EXPAND is the largest randomized, controlled study in SPMS to date. Patients enrolled in EXPAND were representative of a general SPMS population. They must have been diagnosed with SPMS and also demonstrated progression of disability in the two years prior to study. The majority of patients had non-relapsing SPMS. The mean age at study entry was 48 years, and patients had a median Expanded Disability Status Scale (EDSS) score of 6.0, which corresponds to the use of a walking aid.
Novartis will complete full analyses of the EXPAND data and evaluate next steps in consultation with health authorities. The full study results, including data from primary and secondary endpoints, will be submitted for publication.
About the EXPAND Study
The EXPAND study is a randomized, double-blind, placebo-controlled Phase III study, comparing the efficacy and safety of BAF312 versus placebo in people with secondary progressive MS (SPMS). It is the largest randomized, controlled study in SPMS to date, and included 1,651 people with SPMS from 31 countries. At the time of the study, individuals enrolled in EXPAND had a mean age of 48 years and had been living with MS for approximately 17 years. Patients had received a diagnosis of SPMS, and also demonstrated progression of disability in the two years prior to study. They also had an Expanded Disability Status Scale (EDSS) score between 3.0 and 6.5 inclusive, with a median score of 6.0, which corresponds to the use of a walking aid. Patients were randomized to receive either 2mg BAF312 or placebo in a 2:1 ratio, respectively.

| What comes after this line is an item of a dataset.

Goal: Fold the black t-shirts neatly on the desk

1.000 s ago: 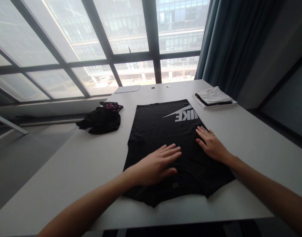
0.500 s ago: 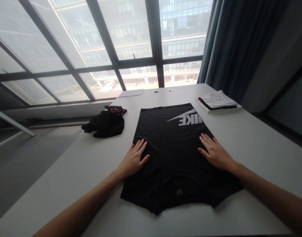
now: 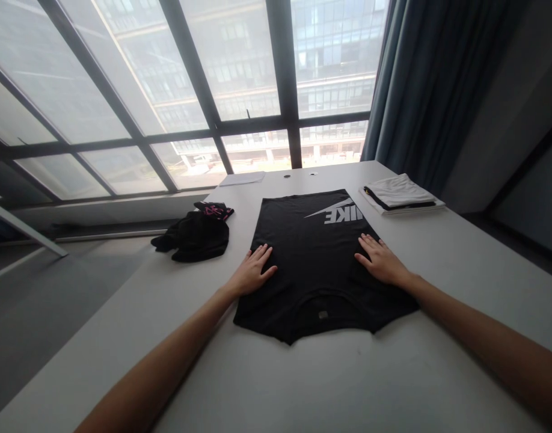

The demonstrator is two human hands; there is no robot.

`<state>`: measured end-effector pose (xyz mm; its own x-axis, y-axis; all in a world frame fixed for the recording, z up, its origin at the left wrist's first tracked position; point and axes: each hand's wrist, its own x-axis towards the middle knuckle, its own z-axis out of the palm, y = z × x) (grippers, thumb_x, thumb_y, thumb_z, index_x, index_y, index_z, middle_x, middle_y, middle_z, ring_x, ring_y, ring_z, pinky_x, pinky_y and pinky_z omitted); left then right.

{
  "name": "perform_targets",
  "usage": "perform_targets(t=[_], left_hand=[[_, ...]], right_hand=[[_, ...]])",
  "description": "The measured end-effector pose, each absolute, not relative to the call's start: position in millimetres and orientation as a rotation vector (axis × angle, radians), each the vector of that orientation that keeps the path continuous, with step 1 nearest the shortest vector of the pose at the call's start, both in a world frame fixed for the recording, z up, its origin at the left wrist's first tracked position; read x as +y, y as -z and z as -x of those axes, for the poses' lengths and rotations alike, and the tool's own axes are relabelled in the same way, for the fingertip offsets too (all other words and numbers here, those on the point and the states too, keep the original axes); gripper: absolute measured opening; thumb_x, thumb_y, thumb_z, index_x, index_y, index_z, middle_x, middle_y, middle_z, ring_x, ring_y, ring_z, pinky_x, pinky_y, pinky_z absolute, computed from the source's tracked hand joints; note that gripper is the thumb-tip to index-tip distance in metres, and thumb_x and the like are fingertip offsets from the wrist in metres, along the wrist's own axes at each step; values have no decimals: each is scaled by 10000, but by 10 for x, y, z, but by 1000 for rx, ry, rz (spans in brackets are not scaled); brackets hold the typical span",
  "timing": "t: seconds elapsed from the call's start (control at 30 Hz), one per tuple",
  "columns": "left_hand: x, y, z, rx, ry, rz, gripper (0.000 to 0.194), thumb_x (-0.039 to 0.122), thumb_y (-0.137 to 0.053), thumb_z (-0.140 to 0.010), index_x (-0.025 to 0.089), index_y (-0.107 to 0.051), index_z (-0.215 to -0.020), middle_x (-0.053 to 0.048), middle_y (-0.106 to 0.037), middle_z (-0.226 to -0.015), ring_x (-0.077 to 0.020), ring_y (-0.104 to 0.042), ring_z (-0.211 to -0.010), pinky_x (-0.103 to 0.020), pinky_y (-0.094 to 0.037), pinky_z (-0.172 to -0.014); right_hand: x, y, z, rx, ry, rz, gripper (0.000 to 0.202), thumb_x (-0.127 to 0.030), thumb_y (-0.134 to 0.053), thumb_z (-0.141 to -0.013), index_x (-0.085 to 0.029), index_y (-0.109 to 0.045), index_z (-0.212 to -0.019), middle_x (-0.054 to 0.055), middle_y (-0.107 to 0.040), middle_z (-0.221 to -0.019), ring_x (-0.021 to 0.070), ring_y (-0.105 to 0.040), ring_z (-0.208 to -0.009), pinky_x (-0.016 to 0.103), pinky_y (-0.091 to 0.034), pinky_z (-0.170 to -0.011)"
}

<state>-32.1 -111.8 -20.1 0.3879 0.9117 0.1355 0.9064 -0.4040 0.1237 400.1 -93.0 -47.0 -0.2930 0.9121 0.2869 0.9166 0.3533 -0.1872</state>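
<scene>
1. Lying spread on the white table [image 3: 303, 385], right in front of the person, is a black shirt [image 3: 312, 246], its neckline [image 3: 323, 313] at the near end and its straight hem at the far end
2. The left hand [image 3: 253, 270] is open, palm down, fingers a little apart, resting on the shirt's left edge; it has hold of nothing
3. The right hand [image 3: 379, 260] lies the same way on the right edge, open and flat with the thumb out toward the middle, gripping nothing
4. Big white lettering [image 3: 344, 214] and a pale swoosh sit at the shirt's far right, running up to its side edge
5. Over to the left, apart from the shirt, there's a rumpled black bundle [image 3: 197, 236], with a pink-patterned dark cloth [image 3: 215, 210] touching its far side
6. On the far right I see a folded white pile [image 3: 404, 190] with a black layer showing in it
7. White paper [image 3: 242, 178] lies at the table's far left, near the tall windows [image 3: 240, 60]; a blue curtain [image 3: 406, 102] hangs to the right
</scene>
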Motion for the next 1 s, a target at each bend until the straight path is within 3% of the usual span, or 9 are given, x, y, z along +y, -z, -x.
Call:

The primary endpoint of the study was the time to three-month confirmed disability progression, as measured by the EDSS, versus placebo. Secondary endpoints included delay in the time to six-month confirmed disability progression based on EDSS versus placebo, the time to confirmed worsening of at least 20% from baseline in the timed 25-foot walk test (T25FW), T2 lesion volume, annualized relapse rate (ARR), and the safety and tolerability of BAF312 in people with SPMS.
About BAF312 (siponimod)
BAF312 (siponimod) is an investigational selective modulator of specific types of the sphingosine-1-phosphate (S1P) receptor. The S1P receptor is commonly found on the surface of specific cells residing in the central nervous system (CNS), that are responsible for causing CNS damage that drives loss of function in secondary progressive MS (SPMS). In-vitro studies show that BAF312 enters the brain and by binding to these specific receptors, may prevent the activation of these harmful cells, helping to reduce loss of physical and cognitive function associated with SPMS.